§ What is expected: Retype the data that follows, keeping every character the same.

§ Provided material:
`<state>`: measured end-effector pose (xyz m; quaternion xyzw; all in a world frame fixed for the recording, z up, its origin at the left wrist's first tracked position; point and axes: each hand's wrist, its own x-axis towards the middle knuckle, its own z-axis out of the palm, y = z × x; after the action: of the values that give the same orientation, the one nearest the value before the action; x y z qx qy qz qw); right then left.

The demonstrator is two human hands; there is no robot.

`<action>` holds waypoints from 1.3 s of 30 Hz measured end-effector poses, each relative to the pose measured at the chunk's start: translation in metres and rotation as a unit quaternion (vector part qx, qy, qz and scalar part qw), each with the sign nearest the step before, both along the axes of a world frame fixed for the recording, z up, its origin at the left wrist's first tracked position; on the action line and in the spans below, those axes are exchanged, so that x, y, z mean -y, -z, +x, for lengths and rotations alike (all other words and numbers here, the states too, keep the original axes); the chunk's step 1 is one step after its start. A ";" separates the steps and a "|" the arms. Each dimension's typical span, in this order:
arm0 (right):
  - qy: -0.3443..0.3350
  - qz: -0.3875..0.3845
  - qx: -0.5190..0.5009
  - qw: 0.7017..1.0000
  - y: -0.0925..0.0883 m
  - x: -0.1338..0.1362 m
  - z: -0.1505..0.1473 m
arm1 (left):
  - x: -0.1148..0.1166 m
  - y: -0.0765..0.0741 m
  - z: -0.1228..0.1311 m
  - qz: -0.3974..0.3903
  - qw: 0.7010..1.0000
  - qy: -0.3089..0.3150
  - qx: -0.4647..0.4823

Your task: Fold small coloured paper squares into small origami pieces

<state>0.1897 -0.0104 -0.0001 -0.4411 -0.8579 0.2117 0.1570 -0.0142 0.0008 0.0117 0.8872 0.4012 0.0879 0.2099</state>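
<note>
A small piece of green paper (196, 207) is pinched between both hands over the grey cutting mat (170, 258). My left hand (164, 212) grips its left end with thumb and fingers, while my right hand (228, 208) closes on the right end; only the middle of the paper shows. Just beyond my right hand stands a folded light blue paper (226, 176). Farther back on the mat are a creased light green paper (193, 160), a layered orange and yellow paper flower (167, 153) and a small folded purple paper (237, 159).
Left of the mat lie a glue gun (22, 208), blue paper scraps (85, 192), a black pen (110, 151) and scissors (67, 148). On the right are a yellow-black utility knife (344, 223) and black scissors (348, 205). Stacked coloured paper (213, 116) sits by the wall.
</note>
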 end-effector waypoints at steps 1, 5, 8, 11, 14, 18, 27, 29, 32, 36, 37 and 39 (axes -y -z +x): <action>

§ Reply:
`<state>`: measured end-effector pose (xyz m; quaternion xyzw; all in a world frame fixed for the recording, z up, its origin at the left wrist's first tracked position; point and axes: each hand's wrist, its own x-axis towards the middle knuckle, its own z-axis out of the palm, y = z × x; after the action: of the values that give the same orientation, the one nearest the value before the action; x y z qx qy qz qw); right then left.

The demonstrator is two human hands; there is no robot.

`<action>` holds waypoints from 1.3 s of 30 Hz measured end-effector poses, each relative to the pose measured at the chunk's start: translation in metres and rotation as a unit quaternion (vector part qx, qy, qz and scalar part qw), each with the sign nearest the step before, both along the axes of a world frame fixed for the recording, z up, its origin at the left wrist's first tracked position; on the action line and in the spans below, those axes are exchanged, so that x, y, z mean -y, -z, +x, for lengths and rotations alike (all other words and numbers here, the states too, keep the original axes); the chunk's step 1 is one step after its start. A ";" separates the steps and a "|" the arms. Each dimension's typical span, in this order:
arm0 (right):
  - qy: -0.3443..0.3350
  - qz: -0.3875..0.3845
  - qx: -0.5190..0.5009
  - qw: 0.7017..1.0000
  - y: -0.0925..0.0883 m
  - x: -0.1338..0.1362 m
  - z: -0.1505..0.1473 m
arm1 (left):
  - x: -0.1148..0.1166 m
  - y: -0.0765..0.0741 m
  - z: -0.1228..0.1311 m
  - qz: -0.3974..0.3903
  - qw: 0.7010..1.0000
  - qy: -0.3089..0.3150
  - qx: -0.4647..0.4823

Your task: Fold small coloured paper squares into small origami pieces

<state>0.1897 -0.0104 -0.0001 -0.4411 -0.8579 0.2117 0.1570 -0.0142 0.0008 0.0117 0.8872 0.4012 0.0879 0.2099</state>
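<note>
A small piece of green paper (196, 207) is pinched between both hands over the grey cutting mat (170, 258). My left hand (164, 212) grips its left end with thumb and fingers, while my right hand (228, 208) closes on the right end; only the middle of the paper shows. Just beyond my right hand stands a folded light blue paper (226, 176). Farther back on the mat are a creased light green paper (193, 160), a layered orange and yellow paper flower (167, 153) and a small folded purple paper (237, 159).
Left of the mat lie a glue gun (22, 208), blue paper scraps (85, 192), a black pen (110, 151) and scissors (67, 148). On the right are a yellow-black utility knife (344, 223) and black scissors (348, 205). Stacked coloured paper (213, 116) sits by the wall.
</note>
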 end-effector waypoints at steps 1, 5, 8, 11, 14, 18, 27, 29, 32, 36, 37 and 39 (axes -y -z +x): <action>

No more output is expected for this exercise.